_DATA_
☆ ☆ ☆
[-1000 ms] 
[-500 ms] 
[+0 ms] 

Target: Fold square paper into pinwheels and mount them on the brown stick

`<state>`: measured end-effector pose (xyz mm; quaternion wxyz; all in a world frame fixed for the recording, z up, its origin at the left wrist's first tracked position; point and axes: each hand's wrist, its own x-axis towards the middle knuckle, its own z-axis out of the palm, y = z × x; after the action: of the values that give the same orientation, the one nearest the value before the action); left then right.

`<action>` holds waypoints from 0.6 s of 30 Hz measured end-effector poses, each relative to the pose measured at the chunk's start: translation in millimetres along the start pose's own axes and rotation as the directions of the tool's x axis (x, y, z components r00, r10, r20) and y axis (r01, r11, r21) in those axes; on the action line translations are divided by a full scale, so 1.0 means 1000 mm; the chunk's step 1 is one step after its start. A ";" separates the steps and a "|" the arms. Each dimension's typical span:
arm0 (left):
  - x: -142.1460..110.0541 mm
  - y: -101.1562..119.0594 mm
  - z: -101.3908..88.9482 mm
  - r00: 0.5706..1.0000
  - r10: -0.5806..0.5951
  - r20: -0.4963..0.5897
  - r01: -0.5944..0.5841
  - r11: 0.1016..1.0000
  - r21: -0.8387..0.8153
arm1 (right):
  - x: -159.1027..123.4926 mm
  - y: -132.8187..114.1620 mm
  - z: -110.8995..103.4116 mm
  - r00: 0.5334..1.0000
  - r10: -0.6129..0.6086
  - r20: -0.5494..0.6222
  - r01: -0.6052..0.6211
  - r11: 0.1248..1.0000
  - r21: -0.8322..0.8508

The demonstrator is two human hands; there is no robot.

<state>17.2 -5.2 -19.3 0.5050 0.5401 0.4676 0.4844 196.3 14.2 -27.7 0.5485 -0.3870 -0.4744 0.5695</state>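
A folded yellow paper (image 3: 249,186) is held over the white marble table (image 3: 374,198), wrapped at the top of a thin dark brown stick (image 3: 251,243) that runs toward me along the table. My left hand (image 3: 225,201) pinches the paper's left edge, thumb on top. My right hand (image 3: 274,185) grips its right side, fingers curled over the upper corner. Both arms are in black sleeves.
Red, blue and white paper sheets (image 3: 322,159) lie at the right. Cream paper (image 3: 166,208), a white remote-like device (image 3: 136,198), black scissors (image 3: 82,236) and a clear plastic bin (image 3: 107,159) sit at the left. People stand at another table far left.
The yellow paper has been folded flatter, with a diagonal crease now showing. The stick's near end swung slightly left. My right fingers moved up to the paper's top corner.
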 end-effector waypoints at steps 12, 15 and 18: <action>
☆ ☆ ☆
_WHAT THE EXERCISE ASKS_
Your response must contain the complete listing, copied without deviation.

_WRITTEN REPLY_
[-1000 ms] 
[-500 ms] 
[+0 ms] 

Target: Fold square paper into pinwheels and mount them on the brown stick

`<state>`: measured end-effector pose (xyz mm; quaternion wxyz; all in a world frame fixed for the recording, z up, its origin at the left wrist's first tracked position; point and axes: each hand's wrist, its own x-axis towards the middle knuckle, its own z-axis out of the palm, y = z × x; after the action: of the values that give the same orientation, the one nearest the value before the action); left then right.

`<action>` holds waypoints from 0.6 s of 30 Hz measured end-effector poses, each relative to the pose measured at the chunk's start: translation in millimetres along the start pose's own axes and rotation as the directions of the tool's x axis (x, y, z components r00, r10, r20) and y axis (r01, r11, r21) in those axes; on the action line translations are divided by a full scale, so 1.0 means 1000 mm; the chunk's step 1 is one step after its start. A ";" separates the steps and a "|" the arms. Each dimension's typical span:
arm0 (left):
  - x: -142.1460..110.0541 mm
  - y: -101.1562..119.0594 mm
  - z: -101.3908..88.9482 mm
  - r00: 0.5706..1.0000
  - r10: -0.5806..0.5951
  - r20: -0.4963..0.5897
  - r01: -0.5944..0.5841
  - r11: 0.1016..1.0000
  - r21: -0.8387..0.8153
arm1 (right):
  - x: -159.1027..123.4926 mm
  - y: -132.8187..114.1620 mm
  - z: -110.8995..103.4116 mm
  - r00: 0.5334..1.0000
  - r10: -0.6129..0.6086
  - r20: -0.5494..0.6222
  - r01: -0.6052..0.6211
  - r11: 0.1248..1.0000
  - r21: -0.8322..0.8508

The demonstrator is two human hands; there is no robot.

<state>17.2 -5.2 -19.3 0.5050 0.5401 0.4676 0.4844 196.3 14.2 -27.7 0.5485 -0.3870 -0.4744 0.5695</state>
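A folded yellow paper (image 3: 249,186) is held over the white marble table (image 3: 374,198), wrapped at the top of a thin dark brown stick (image 3: 251,243) that runs toward me along the table. My left hand (image 3: 225,201) pinches the paper's left edge, thumb on top. My right hand (image 3: 274,185) grips its right side, fingers curled over the upper corner. Both arms are in black sleeves.
Red, blue and white paper sheets (image 3: 322,159) lie at the right. Cream paper (image 3: 166,208), a white remote-like device (image 3: 136,198), black scissors (image 3: 82,236) and a clear plastic bin (image 3: 107,159) sit at the left. People stand at another table far left.
The yellow paper has been folded flatter, with a diagonal crease now showing. The stick's near end swung slightly left. My right fingers moved up to the paper's top corner.
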 end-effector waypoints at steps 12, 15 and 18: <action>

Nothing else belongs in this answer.